# [INSTRUCTIONS FOR THE TASK]
If a line in the listing below includes the word "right", pick it out.

# [SUPPLIED MATERIAL]
- - - - -

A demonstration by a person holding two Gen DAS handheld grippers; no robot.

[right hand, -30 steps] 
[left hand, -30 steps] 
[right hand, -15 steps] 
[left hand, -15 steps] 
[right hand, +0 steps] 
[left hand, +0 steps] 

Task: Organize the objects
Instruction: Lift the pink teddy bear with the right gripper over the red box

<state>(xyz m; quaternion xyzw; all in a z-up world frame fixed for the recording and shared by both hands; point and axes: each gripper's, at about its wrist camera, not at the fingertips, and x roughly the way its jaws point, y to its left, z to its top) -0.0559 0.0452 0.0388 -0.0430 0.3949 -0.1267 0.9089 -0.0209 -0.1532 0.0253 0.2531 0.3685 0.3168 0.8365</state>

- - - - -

# [RESULT BELOW]
[right hand, -30 steps] 
[right hand, -15 steps] 
[right hand, +0 steps] 
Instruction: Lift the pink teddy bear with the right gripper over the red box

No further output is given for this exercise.